→ WHAT IS REQUIRED
Copy the data precisely, character for character, and leave out every picture.

→ SUPPLIED ENTRIES
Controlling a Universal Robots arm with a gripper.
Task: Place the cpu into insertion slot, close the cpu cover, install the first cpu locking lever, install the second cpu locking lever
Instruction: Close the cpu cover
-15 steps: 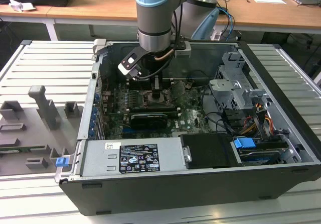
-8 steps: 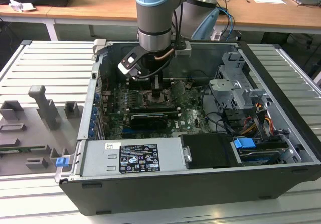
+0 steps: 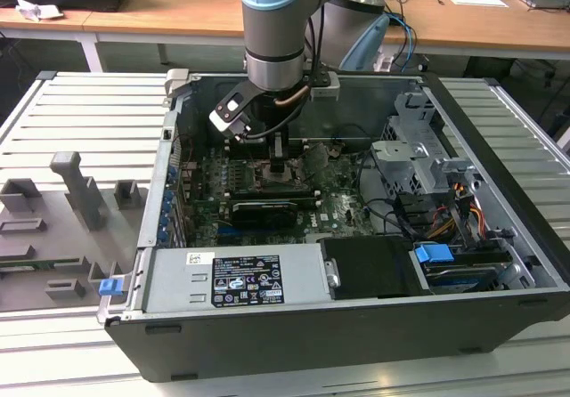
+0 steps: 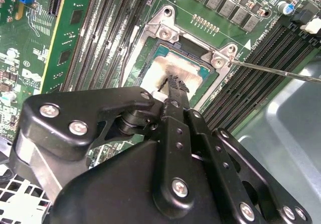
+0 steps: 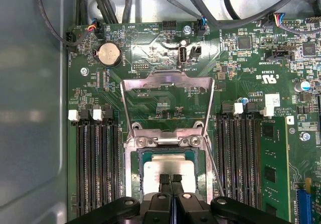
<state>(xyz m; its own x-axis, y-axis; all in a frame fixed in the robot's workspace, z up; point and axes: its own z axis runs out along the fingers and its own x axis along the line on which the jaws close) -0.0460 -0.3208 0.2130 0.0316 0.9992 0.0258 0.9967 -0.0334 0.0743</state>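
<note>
the cpu point(image 5: 168, 166) lay flat inside the slot point(image 5: 131, 170) with its pale top facing up, so the first step looked done. the gripper point(image 5: 170, 179) was right over the cpu, its two fingers point(image 5: 163, 180) pressed together with nothing between them. the tips seemed to touch the cpu's top, but i could not be sure.

the cover point(image 5: 168, 82) stood open, tipped back from the slot, and the green board point(image 5: 150, 48) showed through its window. so the cover was not yet closed. one thin lever point(image 5: 213, 166) stuck out loose beside the slot, not hooked down. i could not tell where the other lever was.

black memory slots point(image 5: 98, 169) ran along both sides. in the exterior view the arm point(image 3: 276, 32) reached down into the open case point(image 3: 356, 335).
</note>
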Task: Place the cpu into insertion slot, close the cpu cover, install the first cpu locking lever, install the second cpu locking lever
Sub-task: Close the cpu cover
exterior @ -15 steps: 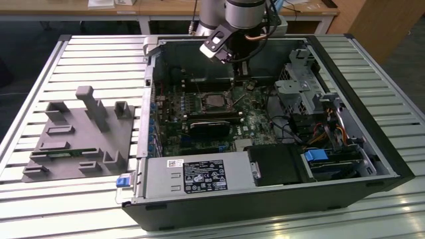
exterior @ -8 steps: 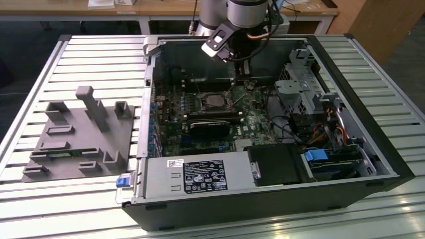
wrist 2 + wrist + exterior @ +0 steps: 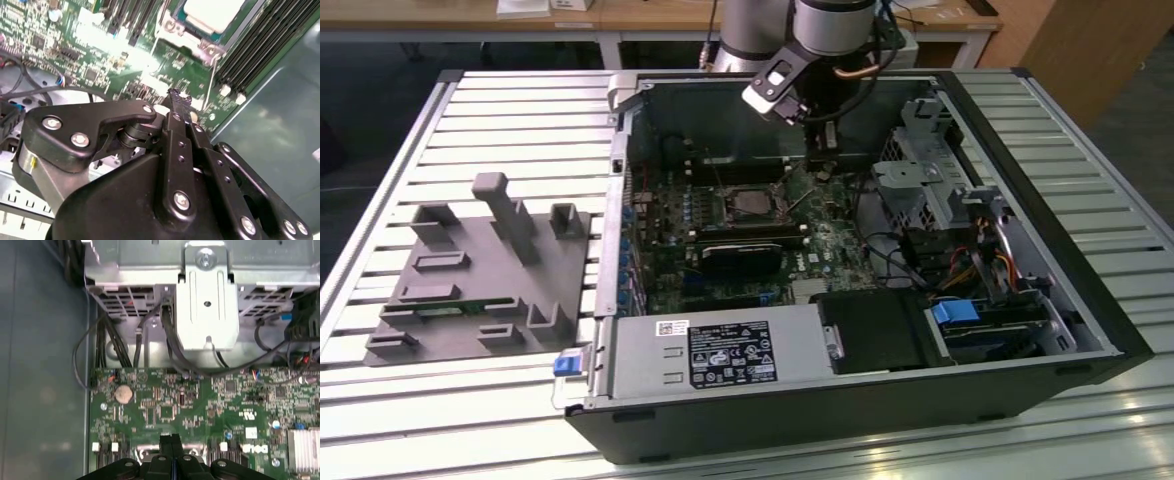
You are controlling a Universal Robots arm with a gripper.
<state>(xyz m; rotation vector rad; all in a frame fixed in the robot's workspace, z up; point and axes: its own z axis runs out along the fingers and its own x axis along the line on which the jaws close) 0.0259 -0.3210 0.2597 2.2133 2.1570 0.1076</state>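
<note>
step: locking levers, I judge | cpu [image 3: 210, 10] seated in insertion slot [image 3: 723, 205], inside case [image 3: 1067, 330] on table [image 3: 400, 150] | fingers [image 3: 177, 107] pressed together, empty, near slot | calls for: tips set precisely against wire lever [image 3: 212, 75]

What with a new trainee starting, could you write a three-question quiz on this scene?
1. True or false: the gripper is shut and holds nothing.
2. In the exterior view, the grey fixture block sits: A) on the slatted table, at the exterior view's left of the computer case; B) inside it; C) in the gripper.
3. Which round silver thing lies on the green board in the first wrist view?
Key: 1 true; 2 A; 3 the coin battery.
</note>
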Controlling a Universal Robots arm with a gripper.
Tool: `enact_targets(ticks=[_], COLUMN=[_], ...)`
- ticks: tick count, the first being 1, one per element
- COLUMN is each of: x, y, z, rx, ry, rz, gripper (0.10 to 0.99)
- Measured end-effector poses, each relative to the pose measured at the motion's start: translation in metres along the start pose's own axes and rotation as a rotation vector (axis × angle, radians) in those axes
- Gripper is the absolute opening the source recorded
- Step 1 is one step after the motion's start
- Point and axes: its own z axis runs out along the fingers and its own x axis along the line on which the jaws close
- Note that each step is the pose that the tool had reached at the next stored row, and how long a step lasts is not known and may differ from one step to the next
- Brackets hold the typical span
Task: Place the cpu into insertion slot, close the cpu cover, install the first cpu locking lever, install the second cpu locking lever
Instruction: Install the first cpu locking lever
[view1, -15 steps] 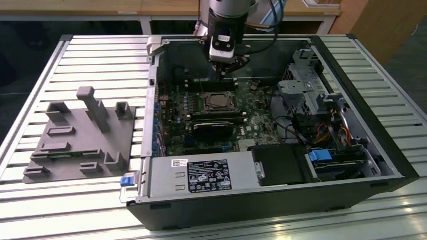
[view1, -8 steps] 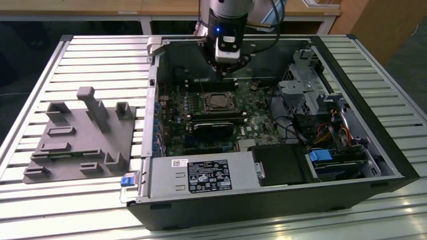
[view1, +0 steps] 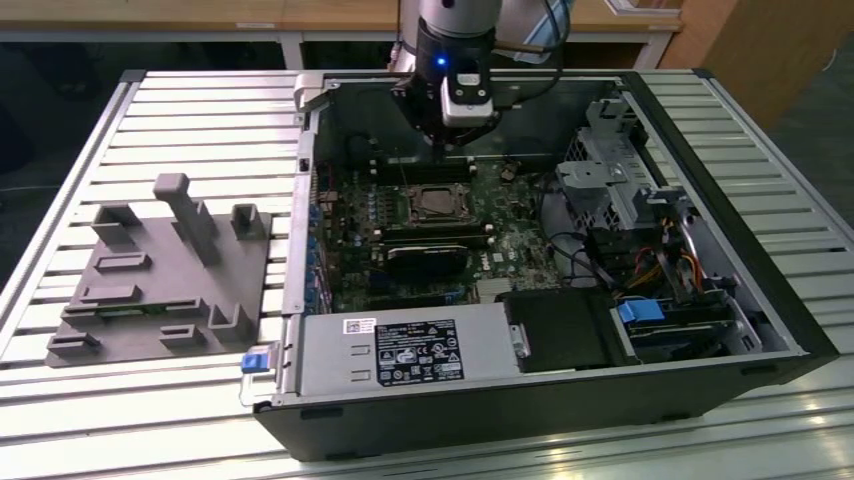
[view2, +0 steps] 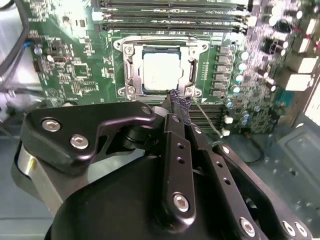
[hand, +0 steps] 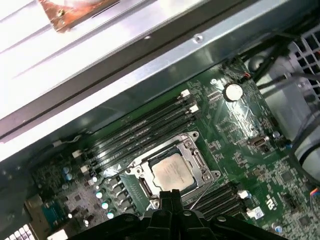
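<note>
The cpu (view2: 161, 71) sat under the lowered cpu cover (view2: 131, 75); the gripper (view2: 176, 98), pinched shut and empty, hung at the edge of the socket (view2: 128, 90), likely for pushing

Smooth pale silver-grey metal w/ a satin sheen tops the cpu (view2: 160, 71). The cpu cover (view2: 160, 42) round it is thin bare metal, brighter, glinting at the edges. The circuit board (view2: 70, 70) is green & lacquer-glossy. The hand (view2: 177, 98) is matt black metal w/ shiny steel screws; its fingertips (view2: 182, 102) look rough-textured. In the exterior view, the bench (view1: 200, 100) is ribbed pale metal, reflective. The grey fixture (view1: 160, 270) looks like matt plastic. The power supply box (view1: 334, 350) is dull grey sheet metal w/ a paper-like label (view1: 414, 352). The case (view1: 534, 410) is matt black.
</note>
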Motion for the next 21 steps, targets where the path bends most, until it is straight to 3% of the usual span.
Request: enact_targets(ticks=[15,17,21], x=[-0.0001,0.0004,0.0039], y=[0.0,-0.0004,-0.0023], z=[0.0019,0.0027,0.0041], rx=[0.007,0.005,-0.011], ry=[0.0027,-0.005,-0.0373], rz=[-0.255,-0.274,-0.277], gripper=[0.106,0.106,0.106])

→ TASK SOLUTION
Controlling a Universal Robots arm with a gripper.
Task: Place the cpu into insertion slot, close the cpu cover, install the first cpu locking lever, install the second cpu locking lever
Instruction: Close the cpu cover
-15 steps: 
-8 steps: 
+0 steps: 
+0 steps: 
+0 steps: 
<state>(xyz m; its own x-axis, y-axis; all in a frame fixed in the robot's workspace, z up; point and axes: its own z axis runs out along the fingers and its own x axis along the line on which the jaws close) -0.0460 -0.3208 0.2130 0.0316 0.9992 0.0258 0.9967 -0.0334 0.0743</state>
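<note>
the cpu point(image 5: 168, 166) lay flat inside the slot point(image 5: 131, 170) with its pale top facing up, so the first step looked done. the gripper point(image 5: 170, 179) was right over the cpu, its two fingers point(image 5: 163, 180) pressed together with nothing between them. the tips seemed to touch the cpu's top, but i could not be sure.

the cover point(image 5: 168, 82) stood open, tipped back from the slot, and the green board point(image 5: 150, 48) showed through its window. so the cover was not yet closed. one thin lever point(image 5: 213, 166) stuck out loose beside the slot, not hooked down. i could not tell where the other lever was.

black memory slots point(image 5: 98, 169) ran along both sides. in the exterior view the arm point(image 3: 276, 32) reached down into the open case point(image 3: 356, 335).
</note>
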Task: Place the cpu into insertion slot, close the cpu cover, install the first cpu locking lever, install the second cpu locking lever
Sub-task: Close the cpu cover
exterior @ -15 steps: 
exterior @ -8 steps: 
wrist 2 + wrist + exterior @ +0 steps: 
You are controlling a Universal Robots arm with a gripper.
<state>(xyz m; rotation vector rad; all in a frame fixed in the robot's workspace, z up; point and axes: its own z axis runs out along the fingers and its own x axis along the line on which the jaws close) 0.0259 -0.3210 0.2597 2.2133 2.1570 0.1076</state>
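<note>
step: locking levers, I judge | cpu [image 3: 210, 10] seated in insertion slot [image 3: 723, 205], inside case [image 3: 1067, 330] on table [image 3: 400, 150] | fingers [image 3: 177, 107] pressed together, empty, near slot | calls for: tips set precisely against wire lever [image 3: 212, 75]

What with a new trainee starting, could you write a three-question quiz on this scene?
1. True or false: the gripper is shut and holds nothing.
2. In the exterior view, the grey fixture block sits: A) on the slatted table, at the exterior view's left of the computer case; B) inside it; C) in the gripper.
3. Which round silver thing lies on the green board in the first wrist view?
Key: 1 true; 2 A; 3 the coin battery.
</note>
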Controlling a Universal Robots arm with a gripper.
Tool: `enact_targets(ticks=[_], COLUMN=[_], ...)`
- ticks: tick count, the first being 1, one per element
- COLUMN is each of: x, y, z, rx, ry, rz, gripper (0.10 to 0.99)
- Measured end-effector poses, each relative to the pose measured at the motion's start: translation in metres along the start pose's own axes and rotation as a rotation vector (axis × angle, radians) in those axes
- Gripper is the absolute opening the source recorded
- Step 1 is one step after the motion's start
- Point and axes: its own z axis runs out along the fingers and its own x axis along the line on which the jaws close
- Note that each step is the pose that the tool had reached at the next stored row, and how long a step lasts is not known and may differ from one step to the next
- Brackets hold the typical span
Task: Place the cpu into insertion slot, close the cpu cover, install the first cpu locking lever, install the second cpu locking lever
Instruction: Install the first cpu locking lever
[view1, -15 steps] 
[view1, -8 steps] 
[view1, +0 steps] 
[view2, +0 steps] 
[hand, +0 steps] 
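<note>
The cpu (view2: 161, 71) sat under the lowered cpu cover (view2: 131, 75); the gripper (view2: 176, 98), pinched shut and empty, hung at the edge of the socket (view2: 128, 90), likely for pushing

Smooth pale silver-grey metal w/ a satin sheen tops the cpu (view2: 160, 71). The cpu cover (view2: 160, 42) round it is thin bare metal, brighter, glinting at the edges. The circuit board (view2: 70, 70) is green & lacquer-glossy. The hand (view2: 177, 98) is matt black metal w/ shiny steel screws; its fingertips (view2: 182, 102) look rough-textured. In the exterior view, the bench (view1: 200, 100) is ribbed pale metal, reflective. The grey fixture (view1: 160, 270) looks like matt plastic. The power supply box (view1: 334, 350) is dull grey sheet metal w/ a paper-like label (view1: 414, 352). The case (view1: 534, 410) is matt black.
</note>
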Motion for the next 21 steps, targets where the path bends most, until it is straight to 3% of the usual span.
Request: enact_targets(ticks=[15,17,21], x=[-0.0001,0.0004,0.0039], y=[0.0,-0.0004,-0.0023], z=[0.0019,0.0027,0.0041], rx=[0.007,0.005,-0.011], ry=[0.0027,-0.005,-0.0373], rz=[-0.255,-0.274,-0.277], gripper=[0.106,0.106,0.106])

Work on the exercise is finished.